Check each line of the data for "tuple" and select those that have it.

┄┄┄┄┄┄┄┄┄┄┄┄┄┄┄┄┄┄┄┄

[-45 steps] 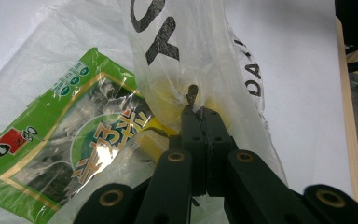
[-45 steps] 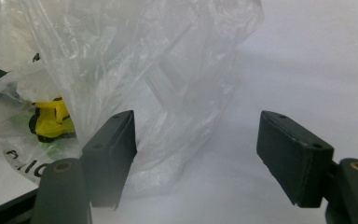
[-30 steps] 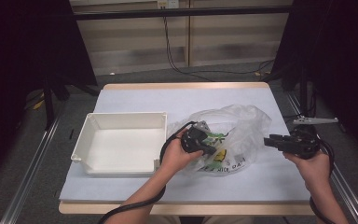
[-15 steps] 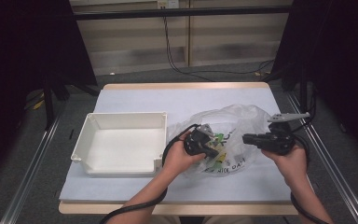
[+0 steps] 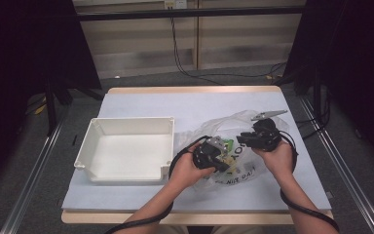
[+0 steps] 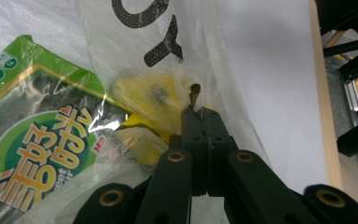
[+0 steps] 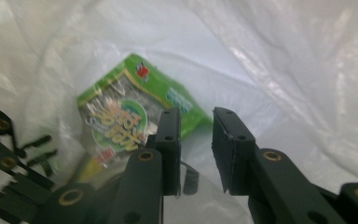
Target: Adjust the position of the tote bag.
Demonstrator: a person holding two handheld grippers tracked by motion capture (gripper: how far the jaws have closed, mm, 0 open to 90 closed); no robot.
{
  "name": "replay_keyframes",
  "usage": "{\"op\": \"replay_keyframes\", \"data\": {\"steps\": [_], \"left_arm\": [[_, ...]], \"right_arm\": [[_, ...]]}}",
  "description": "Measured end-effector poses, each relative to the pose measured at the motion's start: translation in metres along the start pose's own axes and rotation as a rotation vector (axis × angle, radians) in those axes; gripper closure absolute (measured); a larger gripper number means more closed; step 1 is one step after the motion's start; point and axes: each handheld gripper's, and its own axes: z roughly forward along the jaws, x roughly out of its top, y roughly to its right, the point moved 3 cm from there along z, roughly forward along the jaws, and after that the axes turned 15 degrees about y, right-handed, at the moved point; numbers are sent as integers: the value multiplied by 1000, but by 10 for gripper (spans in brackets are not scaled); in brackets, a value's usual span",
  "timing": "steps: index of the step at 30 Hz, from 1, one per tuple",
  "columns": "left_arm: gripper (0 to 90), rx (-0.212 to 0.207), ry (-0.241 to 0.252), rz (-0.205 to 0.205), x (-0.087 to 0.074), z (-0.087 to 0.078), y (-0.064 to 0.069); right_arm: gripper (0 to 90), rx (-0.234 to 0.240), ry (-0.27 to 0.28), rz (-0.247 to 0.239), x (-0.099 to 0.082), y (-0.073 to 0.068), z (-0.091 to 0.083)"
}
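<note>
The high view looked forward and down from above the person's side onto the whole desk (image 5: 141, 105). The left tool (image 6: 199, 112) view sat very close on the clear plastic bag (image 6: 223, 56), along its own jaws. The right tool (image 7: 196, 116) view looked into that bag. All three shared the green packet (image 7: 135, 100) inside.

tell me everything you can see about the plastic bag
The bag is thin, clear, crinkled plastic with black lettering, lying slumped on the table's right half, beside the white bin. Inside lie a green snack packet and something yellow. The left claw is shut on a fold of its film; the right claw, jaws apart, points into its mouth.
</note>
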Motion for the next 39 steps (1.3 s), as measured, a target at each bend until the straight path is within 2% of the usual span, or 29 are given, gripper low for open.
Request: {"op": "replay_keyframes", "data": {"steps": [1, 3, 4, 5, 6, 9, 10, 11, 12, 14, 15, 16, 17, 18, 19, 20, 21, 24, 25, 26, 28, 30, 31, 32, 34, 35, 37, 38, 39], "left_arm": [[898, -7, 30, -13, -3, 0, 0], [898, -3, 38, -22, -4, -1, 0], [897, 4, 45, -33, -3, -2, -1], [897, 4, 45, -33, -3, -2, -1], [897, 12, 66, -49, -2, -2, -1], [893, 15, 64, -45, -1, -3, -2], [893, 16, 28, -34, -1, -5, -3], [893, 16, 28, -34, -1, -5, -3], [894, 15, 65, -49, -2, -2, -3], [895, 11, 57, -45, -3, -4, -4], [896, 13, 66, -59, -4, -4, -4], [898, 17, 36, -58, -5, -8, -4], [897, 17, 36, -58, -5, -8, -4], [898, 2, 62, -71, -7, -8, -4], [897, 7, 37, -64, -8, -10, -4], [897, 7, 37, -64, -8, -10, -4], [897, 4, 64, -89, -9, -9, -3], [896, 13, 42, -84, -8, -12, -5], [896, 13, 42, -84, -8, -12, -5], [896, 15, 53, -80, -8, -11, -4], [895, 14, 62, -81, -8, -9, -4], [894, 10, 69, -84, -7, -7, -4], [894, 10, 69, -84, -7, -7, -4], [894, 14, 33, -69, -6, -8, -5], [894, 16, 62, -78, -5, -4, -4], [894, 17, 50, -74, -4, -4, -5], [889, 0, 64, -88, -4, -3, -5], [882, 21, 63, -89, -5, -2, -5], [868, 23, 56, -79, -5, -2, -6]], "right_arm": [[724, 0, -23, 2, -9, 2, 0], [727, -2, -33, 5, -14, 3, -2], [735, 7, -57, 16, -26, 5, -7], [735, 7, -57, 16, -26, 5, -7], [741, 13, -87, 17, -37, 5, -10], [759, 33, -117, 32, -51, 7, -14], [762, 37, -123, 40, -55, 8, -15], [769, 39, -132, 41, -58, 8, -16], [772, 46, -141, 39, -61, 8, -16], [778, 45, -155, 38, -64, 8, -16], [784, 39, -167, 33, -66, 9, -16], [788, 37, -164, 19, -69, 7, -16], [788, 37, -164, 19, -69, 7, -16], [788, 40, -167, 21, -69, 7, -16], [788, 43, -175, 12, -68, 6, -16], [788, 43, -175, 12, -68, 6, -16], [787, 48, -175, 10, -68, 5, -16], [731, 105, -108, 45, -61, -2, -19], [731, 105, -108, 45, -61, -2, -19], [683, 104, -73, 59, -55, -5, -23], [683, 119, -65, 64, -53, -7, -24], [603, 134, -27, 49, -48, -16, -27], [603, 134, -27, 49, -48, -16, -27], [558, 169, 3, 46, -46, -22, -27], [479, 198, 24, 25, -44, -30, -25], [468, 214, 28, 8, -44, -34, -25], [453, 229, 28, -7, -44, -36, -24], [423, 262, 16, -23, -47, -41, -19], [424, 271, 9, -20, -49, -42, -18]]}}
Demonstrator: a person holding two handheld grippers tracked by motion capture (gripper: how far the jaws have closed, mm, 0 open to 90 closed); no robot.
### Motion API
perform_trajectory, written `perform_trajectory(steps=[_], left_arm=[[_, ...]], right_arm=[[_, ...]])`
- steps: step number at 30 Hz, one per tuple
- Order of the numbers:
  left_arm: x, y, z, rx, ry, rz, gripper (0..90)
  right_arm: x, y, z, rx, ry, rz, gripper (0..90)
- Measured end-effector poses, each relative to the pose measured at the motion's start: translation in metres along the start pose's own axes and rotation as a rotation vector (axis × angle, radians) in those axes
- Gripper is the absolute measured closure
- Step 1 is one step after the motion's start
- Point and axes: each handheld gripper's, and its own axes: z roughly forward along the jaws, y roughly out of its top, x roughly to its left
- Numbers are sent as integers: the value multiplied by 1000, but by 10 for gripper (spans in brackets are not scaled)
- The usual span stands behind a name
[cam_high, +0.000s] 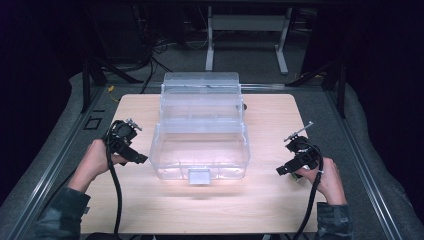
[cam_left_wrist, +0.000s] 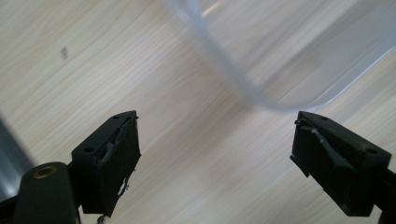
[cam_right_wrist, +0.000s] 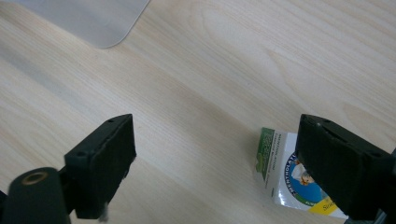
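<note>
Left gripper (cam_high: 131, 141): at the table's (cam_high: 150, 210) left side, jaws wide apart, nothing between them; its own view showed the clear box's rounded rim just ahead. Clear plastic box (cam_high: 200, 145): mid-table, lid raised at the back, apparently empty. Right gripper (cam_high: 295, 155): at the right side, jaws likewise wide, empty. Small printed packet (cam_right_wrist: 285, 170): on the wood beside the right jaw, plain in the right gripper view, barely visible from above. Judged: box opened; packet not yet picked up or loaded.

Light wood desk (cam_high: 260, 210) under bright overhead light. Grey padding (cam_high: 372, 145) flanks it on both sides. Beyond lies grey floor (cam_high: 245, 57) with tangled cables (cam_high: 167, 47) and a white metal stand (cam_high: 247, 22). Surroundings dark.
</note>
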Motion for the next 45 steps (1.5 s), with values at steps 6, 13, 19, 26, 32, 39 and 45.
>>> perform_trajectory(steps=[6, 13, 19, 26, 32, 39, 45], left_arm=[[2, -30, 8, 14, 41, -76, 96], [5, -53, 47, 33, 12, -134, 35], [0, -55, 63, 80, 7, -122, 32], [2, -60, 65, 87, 8, -123, 22], [1, -60, 65, 79, -1, -116, 2], [1, -61, 65, 78, -8, -112, 1], [1, -60, 65, 73, -11, -110, 1]], right_arm=[[-4, -2, -2, -1, -3, 7, 85], [-9, -9, -6, 21, -32, -4, 67], [-18, -12, -9, 3, -48, 24, 28], [-24, -14, -4, 28, -55, 33, 0], [-33, -15, 3, 49, -82, 62, 0], [-47, -17, 18, 83, -104, 81, 11], [-52, -17, 28, 124, -70, 88, 10]])
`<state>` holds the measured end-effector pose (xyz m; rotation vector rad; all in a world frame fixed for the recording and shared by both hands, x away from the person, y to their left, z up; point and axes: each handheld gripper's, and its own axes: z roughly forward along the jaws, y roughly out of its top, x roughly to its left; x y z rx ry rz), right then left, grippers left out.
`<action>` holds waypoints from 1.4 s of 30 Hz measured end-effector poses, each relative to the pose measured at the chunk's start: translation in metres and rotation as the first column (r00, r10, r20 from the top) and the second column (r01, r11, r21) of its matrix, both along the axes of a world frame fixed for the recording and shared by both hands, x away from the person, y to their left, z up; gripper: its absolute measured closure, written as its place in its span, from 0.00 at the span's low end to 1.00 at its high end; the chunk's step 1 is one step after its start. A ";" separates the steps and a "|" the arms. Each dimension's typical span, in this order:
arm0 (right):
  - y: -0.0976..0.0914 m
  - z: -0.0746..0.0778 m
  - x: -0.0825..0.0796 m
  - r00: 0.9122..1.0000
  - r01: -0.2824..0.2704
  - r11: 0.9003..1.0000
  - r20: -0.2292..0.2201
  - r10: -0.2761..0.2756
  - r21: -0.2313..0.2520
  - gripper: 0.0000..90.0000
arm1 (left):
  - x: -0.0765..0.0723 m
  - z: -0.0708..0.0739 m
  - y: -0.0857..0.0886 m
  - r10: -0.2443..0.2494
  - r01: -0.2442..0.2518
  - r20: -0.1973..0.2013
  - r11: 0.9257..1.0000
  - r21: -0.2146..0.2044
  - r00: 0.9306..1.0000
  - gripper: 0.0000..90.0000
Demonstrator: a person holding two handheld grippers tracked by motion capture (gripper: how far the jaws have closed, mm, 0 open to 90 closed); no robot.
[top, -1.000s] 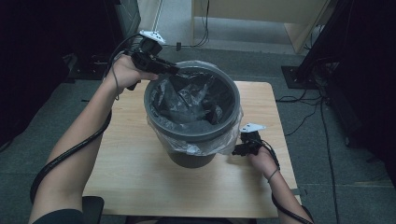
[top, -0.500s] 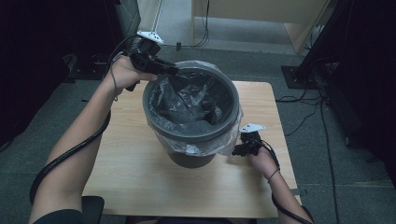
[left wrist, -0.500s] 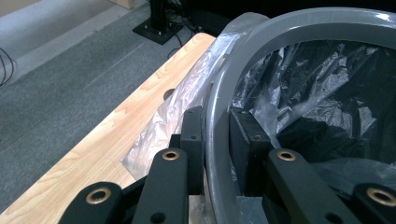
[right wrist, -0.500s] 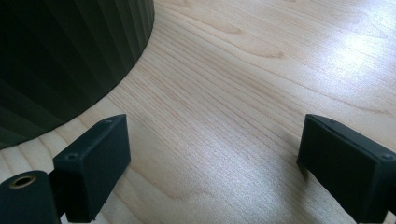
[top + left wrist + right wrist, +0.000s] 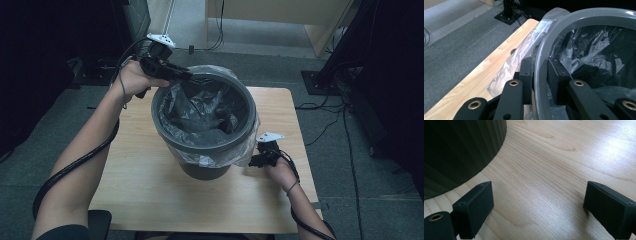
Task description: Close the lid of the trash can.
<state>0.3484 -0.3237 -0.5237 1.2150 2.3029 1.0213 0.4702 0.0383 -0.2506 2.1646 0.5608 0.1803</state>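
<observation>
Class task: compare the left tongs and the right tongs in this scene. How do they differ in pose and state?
The left tongs straddle the grey bin's rim, one jaw outside, one inside against the liner; the right tongs stand wide open with nothing between them. The left sit high at the rim; the right sit low over the table. Both have black jaws.

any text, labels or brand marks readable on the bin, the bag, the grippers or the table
None: no word, number, label or brand mark can be read in any view.
The grey bin, its plastic bag liner, the wooden table, the left gripper and the right gripper all show plain, unmarked surfaces.
</observation>
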 end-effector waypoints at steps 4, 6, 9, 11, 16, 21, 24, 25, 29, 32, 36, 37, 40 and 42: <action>0.000 0.000 0.000 1.000 -0.001 1.000 0.000 0.001 0.000 0.09 | 0.002 0.000 -0.005 0.001 -0.001 0.002 1.000 -0.003 1.000 0.83; 0.000 0.000 0.000 1.000 -0.001 1.000 -0.001 0.001 0.000 0.09 | 0.002 0.000 -0.007 -0.001 0.001 0.003 1.000 -0.003 1.000 0.83; 0.000 0.000 0.000 1.000 -0.002 1.000 -0.001 0.002 0.000 0.09 | 0.003 0.000 -0.009 0.013 -0.013 0.011 1.000 -0.002 1.000 0.83; 0.000 0.000 0.000 1.000 -0.002 1.000 0.000 0.002 0.000 0.09 | 0.005 0.000 -0.011 0.017 -0.017 0.007 1.000 -0.002 1.000 0.83; 0.000 0.000 0.000 1.000 -0.003 1.000 0.000 0.003 -0.001 0.09 | 0.006 -0.001 -0.013 0.023 -0.023 0.018 1.000 0.001 1.000 0.82; 0.000 0.000 0.000 1.000 -0.004 1.000 -0.001 0.004 0.000 0.09 | 0.008 -0.002 -0.012 0.025 -0.025 0.011 1.000 -0.006 1.000 0.82; 0.000 0.000 0.000 1.000 -0.005 1.000 -0.001 0.005 0.000 0.09 | 0.009 -0.003 -0.011 0.025 -0.024 0.008 1.000 -0.015 1.000 0.82; 0.000 0.000 0.000 1.000 -0.005 1.000 -0.001 0.005 0.000 0.09 | 0.009 -0.004 -0.011 0.024 -0.024 0.006 1.000 -0.018 1.000 0.81; 0.000 0.000 -0.001 1.000 -0.005 1.000 -0.001 0.005 0.000 0.09 | 0.008 -0.005 -0.010 0.025 -0.025 0.006 1.000 -0.013 1.000 0.79; 0.000 0.000 -0.001 1.000 -0.006 1.000 -0.001 0.006 0.001 0.09 | 0.008 -0.006 -0.006 0.028 -0.028 0.003 0.999 -0.024 1.000 0.71; 0.000 0.000 -0.001 1.000 -0.006 1.000 -0.001 0.006 0.000 0.09 | 0.008 -0.004 -0.001 0.031 -0.031 -0.008 0.998 -0.045 0.999 0.64; 0.000 0.000 -0.001 1.000 -0.006 1.000 -0.002 0.006 0.000 0.09 | 0.008 -0.003 0.000 0.033 -0.033 -0.008 0.998 -0.049 0.999 0.63; 0.000 0.000 -0.001 1.000 -0.006 1.000 -0.001 0.006 0.001 0.09 | 0.005 0.001 0.004 0.036 -0.036 -0.001 0.997 -0.063 0.999 0.59; 0.000 0.000 -0.001 1.000 -0.006 1.000 -0.002 0.006 0.000 0.09 | 0.003 0.003 0.006 0.044 -0.043 0.010 0.997 -0.064 0.999 0.54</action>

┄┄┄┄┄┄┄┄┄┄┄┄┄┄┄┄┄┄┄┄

- **Task response**:
  "timing": "steps: index of the step at 30 Hz, from 1, one per tuple",
- steps: step number at 30 Hz, one per tuple

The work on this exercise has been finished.